Weather and Consumer Behavior: Estimating Causal Demand Effects in Fashion E-commerce
This study examines how different weather conditions—specifically temperature, rain, and sunshine—affect consumer demand in the fashion e-commerce sector. Using data that combines daily sales with detailed weather information from seven major German cities over a five-year period (2019–2024) the project leverages a panel fixed-effects model to identify how changes in weather influence purchasing behavior. The goal is to provide insights that can help improve demand forecasting and operational planning.
The findings show that temperature has the largest and most consistent impact on sales. Warmer days lead to an average drop in daily sales of 1.1%, an effect that does not recover in the following days. Rainy days, on the other hand, increase daily sales by 1.3%, largely because people spend more time browsing the platform when the weather keeps them indoors. Sunshine decreases sales by about 1.3%, though this effect is smaller than that of temperature. Interestingly, when people shop on sunny days, they tend to purchase more efficiently, meaning fewer people shop, but those who do are more likely to buy.
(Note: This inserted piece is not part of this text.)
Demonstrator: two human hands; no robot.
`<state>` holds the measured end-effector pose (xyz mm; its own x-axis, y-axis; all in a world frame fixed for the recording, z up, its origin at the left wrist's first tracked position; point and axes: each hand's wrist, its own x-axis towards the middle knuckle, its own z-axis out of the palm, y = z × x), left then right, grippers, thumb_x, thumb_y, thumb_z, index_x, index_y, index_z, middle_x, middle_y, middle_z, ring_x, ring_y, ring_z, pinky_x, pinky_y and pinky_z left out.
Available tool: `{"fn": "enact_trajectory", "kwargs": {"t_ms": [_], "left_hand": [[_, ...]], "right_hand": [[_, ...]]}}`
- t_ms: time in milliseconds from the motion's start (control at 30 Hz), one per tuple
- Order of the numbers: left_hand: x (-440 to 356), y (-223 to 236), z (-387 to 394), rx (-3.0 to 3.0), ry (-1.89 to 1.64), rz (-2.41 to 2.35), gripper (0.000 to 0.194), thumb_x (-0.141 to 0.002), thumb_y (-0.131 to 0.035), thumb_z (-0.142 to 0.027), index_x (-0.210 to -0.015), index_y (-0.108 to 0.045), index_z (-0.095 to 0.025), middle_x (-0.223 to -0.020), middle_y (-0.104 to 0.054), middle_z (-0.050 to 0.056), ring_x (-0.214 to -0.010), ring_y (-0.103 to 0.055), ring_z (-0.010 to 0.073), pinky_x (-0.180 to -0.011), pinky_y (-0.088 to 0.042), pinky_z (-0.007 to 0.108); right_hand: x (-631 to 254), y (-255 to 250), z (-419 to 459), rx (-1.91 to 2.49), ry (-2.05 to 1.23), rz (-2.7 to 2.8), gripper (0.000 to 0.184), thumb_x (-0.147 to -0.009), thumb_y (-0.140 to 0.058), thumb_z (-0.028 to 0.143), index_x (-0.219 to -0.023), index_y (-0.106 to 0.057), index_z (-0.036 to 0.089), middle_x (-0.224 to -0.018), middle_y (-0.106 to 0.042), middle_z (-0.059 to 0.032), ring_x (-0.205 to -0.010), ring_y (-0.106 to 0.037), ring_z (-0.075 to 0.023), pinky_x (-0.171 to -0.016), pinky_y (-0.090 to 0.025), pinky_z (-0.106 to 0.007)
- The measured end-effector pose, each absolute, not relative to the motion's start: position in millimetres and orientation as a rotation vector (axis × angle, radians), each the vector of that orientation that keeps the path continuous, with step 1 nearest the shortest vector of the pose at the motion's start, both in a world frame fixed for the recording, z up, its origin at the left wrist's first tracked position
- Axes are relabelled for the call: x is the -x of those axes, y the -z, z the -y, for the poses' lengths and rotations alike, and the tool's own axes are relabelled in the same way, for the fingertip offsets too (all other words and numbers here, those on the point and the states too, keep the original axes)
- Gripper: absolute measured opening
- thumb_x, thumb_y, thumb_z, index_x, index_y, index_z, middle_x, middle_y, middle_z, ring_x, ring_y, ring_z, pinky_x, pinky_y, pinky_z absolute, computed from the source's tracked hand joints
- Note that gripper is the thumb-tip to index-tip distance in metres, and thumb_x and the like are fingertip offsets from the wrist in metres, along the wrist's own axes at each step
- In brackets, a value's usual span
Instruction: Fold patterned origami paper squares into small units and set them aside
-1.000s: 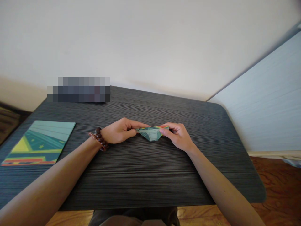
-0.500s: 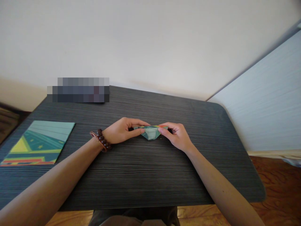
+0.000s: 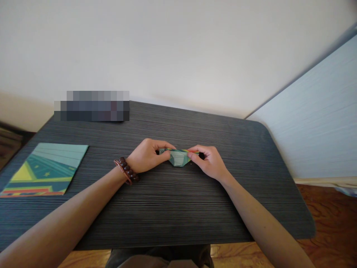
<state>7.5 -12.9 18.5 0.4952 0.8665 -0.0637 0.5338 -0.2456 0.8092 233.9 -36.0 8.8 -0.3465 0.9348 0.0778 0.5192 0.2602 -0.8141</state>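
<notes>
A small piece of folded paper (image 3: 179, 158), pale green with a yellow, orange and dark teal strip along its far edge, is between my hands at the middle of the table. My left hand (image 3: 149, 154) pinches its left end between thumb and fingers. At the right end, my right hand (image 3: 209, 160) grips it the same way, thumb on the near face. The paper narrows toward me into a blunt flap. Fingers hide both of its ends. Dark beads and a copper-coloured bangle circle my left wrist.
On the left of the dark wood-grain table (image 3: 167, 212) lies a flat patterned sheet (image 3: 50, 167) in green, yellow and orange. A pixelated object (image 3: 93, 108) sits at the back left. A white wall (image 3: 178, 52) rises behind, and a pale panel (image 3: 323, 111) stands on the right.
My left wrist has turned slightly and shifted right, its bracelets moving with it. The folded paper's coloured far strip looks a little narrower and flatter. My right hand is nearly unmoved.
</notes>
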Motion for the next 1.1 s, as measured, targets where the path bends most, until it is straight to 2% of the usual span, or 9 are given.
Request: {"fn": "enact_trajectory", "kwargs": {"t_ms": [67, 167, 267, 367, 500, 633, 800, 967, 1100], "left_hand": [[-5, -18, 11, -1.902, -0.506, -1.089, 0.026, -0.082, -0.050, -0.029, -0.098, -0.069, -0.020, -0.088, -0.072, -0.002, -0.071, -0.063, 0.0131, -0.063, -0.047, 0.021], [-2, -16, 9, -1.863, -0.546, -1.064, 0.026, -0.083, -0.052, -0.030, -0.100, -0.068, -0.020, -0.085, -0.071, 0.000, -0.071, -0.063, 0.0137, -0.062, -0.048, 0.022], [-2, -14, 8, -1.884, -0.699, -1.049, 0.023, -0.081, -0.059, -0.033, -0.097, -0.070, -0.020, -0.090, -0.071, 0.002, -0.077, -0.064, 0.0146, -0.070, -0.050, 0.024], [-2, -11, 7, -2.051, -0.932, -1.007, 0.015, -0.079, -0.063, -0.030, -0.088, -0.072, -0.021, -0.099, -0.065, 0.004, -0.088, -0.061, 0.0151, -0.081, -0.048, 0.027], [1, -5, 4, -2.428, -0.989, -0.997, 0.016, -0.082, -0.060, -0.026, -0.092, -0.073, -0.023, -0.093, -0.059, 0.006, -0.083, -0.055, 0.0153, -0.075, -0.048, 0.029], [3, -1, 2, -2.686, -0.788, -0.928, 0.023, -0.084, -0.057, -0.030, -0.104, -0.069, -0.024, -0.097, -0.060, 0.007, -0.090, -0.052, 0.0189, -0.081, -0.047, 0.035], [3, -1, 3, -2.773, -0.693, -0.939, 0.024, -0.087, -0.052, -0.030, -0.105, -0.068, -0.026, -0.097, -0.061, 0.006, -0.095, -0.050, 0.0205, -0.086, -0.045, 0.038], [3, -1, 5, -2.778, -0.630, -1.007, 0.026, -0.089, -0.049, -0.032, -0.106, -0.067, -0.025, -0.094, -0.062, 0.006, -0.091, -0.051, 0.0198, -0.082, -0.045, 0.036], [3, -5, 7, -2.739, -0.588, -1.039, 0.025, -0.090, -0.047, -0.030, -0.098, -0.069, -0.020, -0.094, -0.064, 0.006, -0.090, -0.052, 0.0192, -0.084, -0.044, 0.034]], "right_hand": [[-234, -8, 36, 1.301, -0.947, 1.978, 0.019, -0.085, -0.054, 0.030, -0.092, -0.069, 0.020, -0.082, -0.071, -0.0005, -0.071, -0.064, -0.0142, -0.065, -0.046, -0.026], [-234, -7, 35, 1.238, -0.853, 1.978, 0.018, -0.086, -0.054, 0.029, -0.093, -0.069, 0.020, -0.084, -0.070, -0.0015, -0.072, -0.063, -0.0137, -0.066, -0.047, -0.027], [-233, -6, 36, 1.119, -0.580, 2.000, 0.016, -0.086, -0.055, 0.025, -0.095, -0.069, 0.022, -0.093, -0.068, -0.0030, -0.081, -0.060, -0.0140, -0.072, -0.047, -0.028], [-234, -6, 35, 1.054, -0.224, 2.057, 0.018, -0.084, -0.059, 0.021, -0.097, -0.069, 0.027, -0.091, -0.066, -0.0020, -0.082, -0.055, -0.0144, -0.075, -0.045, -0.031], [-237, -4, 33, 1.083, 0.021, 2.174, 0.018, -0.084, -0.059, 0.020, -0.096, -0.070, 0.029, -0.089, -0.067, -0.0009, -0.083, -0.051, -0.0163, -0.076, -0.042, -0.034], [-236, -4, 33, 1.200, -0.005, 2.330, 0.019, -0.088, -0.053, 0.023, -0.097, -0.069, 0.027, -0.094, -0.067, -0.0019, -0.089, -0.051, -0.0186, -0.076, -0.038, -0.035], [-233, -9, 33, 1.323, -0.161, 2.418, 0.023, -0.092, -0.045, 0.026, -0.100, -0.067, 0.025, -0.099, -0.065, -0.0038, -0.090, -0.051, -0.0196, -0.078, -0.035, -0.036], [-234, -11, 33, 1.341, -0.242, 2.411, 0.022, -0.092, -0.046, 0.028, -0.100, -0.066, 0.024, -0.097, -0.063, -0.0044, -0.089, -0.052, -0.0192, -0.077, -0.034, -0.035], [-235, -11, 33, 1.347, -0.292, 2.375, 0.021, -0.091, -0.047, 0.030, -0.095, -0.066, 0.023, -0.093, -0.064, -0.0038, -0.087, -0.052, -0.0185, -0.077, -0.034, -0.034]]}}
The study explores why these effects happen. Rain encourages more browsing but does not necessarily lead to higher sales because it increases engagement without significantly boosting the likelihood of making a purchase. In contrast, warm and sunny weather reduce browsing activity but slightly increase the buying efficiency of those who do shop. Seasonal patterns also play an important role. Rain has its strongest effect in autumn, while warm weather boosts demand in spring but reduces it in late summer. Sunshine positively affects sales in spring but has negative effects in late summer and autumn. The timing of these effects also differs. Rain and sunshine often lead to partial rebounds in sales the next day, but warm weather causes a lasting decline in sales that does not reverse.
Of all the weather conditions studied, temperature is the most important for businesses to consider. Its consistent and long-lasting effects on demand make it a key factor in sales forecasting and operational decisions. Rain and sunshine, while still statistically significant, are less critical from a strategic perspective. Rain mainly affects how long people spend on the platform rather than how much they buy, and the effects of sunshine are relatively minor and partly offset by higher efficiency among shoppers.
The study concludes that incorporating temperature data into forecasting models can significantly improve their accuracy. This is especially useful for planning inventory and marketing strategies. By understanding how different weather patterns affect demand—both across seasons and over time—businesses can better anticipate challenges and opportunities. Overall, the research highlights the value of using detailed weather data to inform decision-making in e-commerce, with a clear focus on temperature as the most influential factor driving changes in consumer behavior.